Are we going so far in our efforts as a society to eliminate discrimination that we are endangering or even sacrificing our civil liberties? David E. Bernstein, a professor at George Mason University School of Law, tries to answer this question in his recently publishedYou Can’t Say That: The Growing Threat to Civil Liberties from Antidiscrimination Law (Washington, D.C.: Cato Institute, 2003).
For example, in Denver, the city government provided a permit to hold a Columbus Day parade only after the parade’s organizers signed a written agreement to make no reference to Christopher Columbus during the event. Bernstein recounts a number of similar incidents in a variety of fields, including education.

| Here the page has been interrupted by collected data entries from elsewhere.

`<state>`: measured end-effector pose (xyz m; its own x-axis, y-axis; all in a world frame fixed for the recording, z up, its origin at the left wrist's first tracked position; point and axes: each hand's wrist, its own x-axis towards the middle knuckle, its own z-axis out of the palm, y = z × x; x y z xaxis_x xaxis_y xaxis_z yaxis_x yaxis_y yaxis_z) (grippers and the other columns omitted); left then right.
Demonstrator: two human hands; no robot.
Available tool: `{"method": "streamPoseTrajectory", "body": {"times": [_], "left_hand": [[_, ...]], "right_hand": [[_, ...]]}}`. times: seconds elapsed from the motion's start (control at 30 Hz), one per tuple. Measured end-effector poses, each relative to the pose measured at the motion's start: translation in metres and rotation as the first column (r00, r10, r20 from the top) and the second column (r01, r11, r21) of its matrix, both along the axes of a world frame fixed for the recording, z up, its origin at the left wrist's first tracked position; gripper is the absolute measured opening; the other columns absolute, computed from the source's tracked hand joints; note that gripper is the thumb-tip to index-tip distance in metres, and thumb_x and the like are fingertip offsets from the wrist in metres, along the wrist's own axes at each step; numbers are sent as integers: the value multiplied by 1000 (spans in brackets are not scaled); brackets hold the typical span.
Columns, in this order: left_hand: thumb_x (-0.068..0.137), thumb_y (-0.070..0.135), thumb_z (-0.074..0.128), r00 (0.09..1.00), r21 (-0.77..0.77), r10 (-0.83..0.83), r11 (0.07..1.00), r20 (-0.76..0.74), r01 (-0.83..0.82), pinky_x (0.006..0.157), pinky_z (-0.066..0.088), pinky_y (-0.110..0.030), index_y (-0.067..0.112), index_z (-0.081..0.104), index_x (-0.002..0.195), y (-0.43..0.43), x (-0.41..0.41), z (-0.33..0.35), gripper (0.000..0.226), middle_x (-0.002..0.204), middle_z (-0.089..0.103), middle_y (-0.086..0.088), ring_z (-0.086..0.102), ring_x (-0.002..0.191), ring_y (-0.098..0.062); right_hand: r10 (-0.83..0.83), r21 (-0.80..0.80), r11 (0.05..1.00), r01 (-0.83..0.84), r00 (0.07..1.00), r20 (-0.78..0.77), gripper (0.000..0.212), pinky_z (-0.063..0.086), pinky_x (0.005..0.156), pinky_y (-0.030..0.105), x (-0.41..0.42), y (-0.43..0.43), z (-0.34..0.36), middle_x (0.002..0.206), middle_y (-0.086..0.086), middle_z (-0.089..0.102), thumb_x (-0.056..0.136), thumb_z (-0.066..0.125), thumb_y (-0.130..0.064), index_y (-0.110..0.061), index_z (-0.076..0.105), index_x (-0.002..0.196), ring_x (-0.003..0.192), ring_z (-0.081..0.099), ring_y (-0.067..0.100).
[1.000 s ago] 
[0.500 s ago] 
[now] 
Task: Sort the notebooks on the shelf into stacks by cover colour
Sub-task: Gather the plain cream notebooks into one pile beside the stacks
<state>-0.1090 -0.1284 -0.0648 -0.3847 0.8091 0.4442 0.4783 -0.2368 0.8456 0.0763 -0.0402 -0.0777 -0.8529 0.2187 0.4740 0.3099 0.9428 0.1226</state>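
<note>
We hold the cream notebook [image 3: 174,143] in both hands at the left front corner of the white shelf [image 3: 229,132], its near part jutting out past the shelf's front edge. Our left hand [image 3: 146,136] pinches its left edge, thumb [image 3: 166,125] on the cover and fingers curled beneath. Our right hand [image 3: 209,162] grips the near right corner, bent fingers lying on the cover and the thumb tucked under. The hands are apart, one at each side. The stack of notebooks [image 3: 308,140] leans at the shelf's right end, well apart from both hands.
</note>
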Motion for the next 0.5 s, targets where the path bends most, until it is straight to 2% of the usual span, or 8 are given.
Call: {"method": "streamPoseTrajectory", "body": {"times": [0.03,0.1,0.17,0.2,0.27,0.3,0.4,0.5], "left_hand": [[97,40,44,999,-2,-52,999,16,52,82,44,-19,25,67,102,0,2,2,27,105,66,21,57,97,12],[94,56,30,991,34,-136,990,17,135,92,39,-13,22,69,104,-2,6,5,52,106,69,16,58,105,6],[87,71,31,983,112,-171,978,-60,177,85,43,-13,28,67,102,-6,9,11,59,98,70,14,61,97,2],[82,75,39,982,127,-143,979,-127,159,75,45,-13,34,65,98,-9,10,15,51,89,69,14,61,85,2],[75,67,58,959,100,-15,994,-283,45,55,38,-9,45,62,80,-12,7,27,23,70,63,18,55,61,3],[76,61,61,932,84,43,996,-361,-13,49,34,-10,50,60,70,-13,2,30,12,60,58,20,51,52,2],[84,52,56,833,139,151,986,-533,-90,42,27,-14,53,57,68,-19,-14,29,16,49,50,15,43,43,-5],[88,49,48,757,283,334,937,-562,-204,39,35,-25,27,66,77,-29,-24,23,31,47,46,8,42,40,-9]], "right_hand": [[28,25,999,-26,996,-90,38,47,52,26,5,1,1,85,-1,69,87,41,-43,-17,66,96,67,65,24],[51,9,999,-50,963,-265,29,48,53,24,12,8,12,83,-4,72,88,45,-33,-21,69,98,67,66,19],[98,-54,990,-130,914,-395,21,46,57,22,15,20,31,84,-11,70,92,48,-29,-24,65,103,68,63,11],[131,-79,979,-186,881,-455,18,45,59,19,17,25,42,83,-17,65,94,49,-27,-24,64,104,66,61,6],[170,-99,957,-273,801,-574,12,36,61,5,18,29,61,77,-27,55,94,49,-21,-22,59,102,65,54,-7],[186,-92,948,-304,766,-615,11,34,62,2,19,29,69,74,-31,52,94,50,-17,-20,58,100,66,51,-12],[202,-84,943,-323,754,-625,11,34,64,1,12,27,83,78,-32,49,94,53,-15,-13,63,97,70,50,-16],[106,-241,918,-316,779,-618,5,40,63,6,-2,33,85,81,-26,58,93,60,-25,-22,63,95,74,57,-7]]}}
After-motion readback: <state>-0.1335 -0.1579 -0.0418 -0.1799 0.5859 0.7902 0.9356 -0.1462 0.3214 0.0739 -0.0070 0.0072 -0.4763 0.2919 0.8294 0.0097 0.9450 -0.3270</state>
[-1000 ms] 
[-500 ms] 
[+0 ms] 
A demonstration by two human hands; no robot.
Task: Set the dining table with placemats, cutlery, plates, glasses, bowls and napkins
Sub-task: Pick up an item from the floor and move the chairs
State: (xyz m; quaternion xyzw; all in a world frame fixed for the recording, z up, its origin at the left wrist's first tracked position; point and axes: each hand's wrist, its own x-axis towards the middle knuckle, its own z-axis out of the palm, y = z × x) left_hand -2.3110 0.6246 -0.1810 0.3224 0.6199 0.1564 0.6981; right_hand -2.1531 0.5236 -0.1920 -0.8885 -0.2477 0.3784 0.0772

On college campuses in particular, Bernstein sees the left as having done the most to curtail free speech. Although civil rights and civil liberties seem to go hand in hand, school administrators often use antidiscrimination laws as a rationale for restrictions on speech. Numerous universities, public and private, have implemented speech codes for various reasons, most often to prevent the creation of a “hostile environment” for women and minorities.
He offers several illustrations of colleges and universities attempting to stifle politically incorrect public speech in this fashion. These so-called “institutions of higher learning” adopt and maintain these policies partly because they want to continue to receive federal funding. Federal rules that go with the subsidies require compliance with all the titles of U.S. Civil Rights laws from the most understandable to the most incomprehensible. Moreover, many college administrators actually want to purge all remaining elements of discrimination.
However these rules can backfire in more than one way. The most obvious, and most substantial of the ways is that the rules may easily be wielded against those who were meant to use them. In the late 1980s, the University of Michigan’s speech code essentially banned politically incorrect speech. “Ironically,” Bernstein writes, “complaints under the speech code overwhelmingly involved white students charging African Americans with hate speech.” Bernstein warns:
“If left-wing professors wish to preserve their own academic freedom, they must learn to be more tolerant of those whose speech they currently seek to suppress… However, the current war against terrorism, and the frequent dissent within academe to that war, has shifted the censorship dynamic, putting many radical-left professors on the defensive. The First Amendment, and the values of academic freedom that have sprung up around it, will protect the vast majority of dissenters, but only because the radicals’ war against the First Amendment has so far been largely unsuccessful. These academics would do well to consider what their plight might be should they ever succeed in doing away with constitutional protection of unpopular speech.”
Bernstein challenges the now-widespread notion that the goal of eradicating discrimination is sufficient grounds for ignoring a person’s civil liberties. Bernstein writes, “The primary rationale for antidiscrimination law is no longer bringing previously marginalized groups into the economic mainstream. Rather, antidiscrimination laws are justified on the ground that the offense taken by people who face discrimination is an especially serious moral harm—so serious, in fact, that even antidiscrimination laws with no direct economic impact should be exempted from the Constitution’s protection of civil liberties.” Moreover, a system that holds the civil liberties of the citizens to be expendable to less than the most vital ends, is one whose citizens’ freedoms are in a precarious position. He writes:
“The student who callously utters a racial epithet, the business executive who excludes Jews from his club, the coworker who tells the obnoxious sexist jokes, the neighbor who lobbies against housing for the mentally ill—the actions of these individuals can be infuriating, especially to those who, like the author of this book, have been personally victimized by bigots. But the alternative to protecting the constitutional rights of such scoundrels is much worse: the gradual evisceration of the pluralism, autonomy, and check on government power that civil liberties provide.”
Consistently throughout, Bernstein shows that the use of antidiscrimination laws in ways that interfere with someone else’s civil liberties is not isolated to a single part of the political spectrum. It is not only Democrats who are guilty of the abuse, but Republicans as well. Indeed, both left and right-wingers have advanced and used antidiscrimination law in ways that violate others’ most basic Constitutional liberties, including the right to freedom of speech.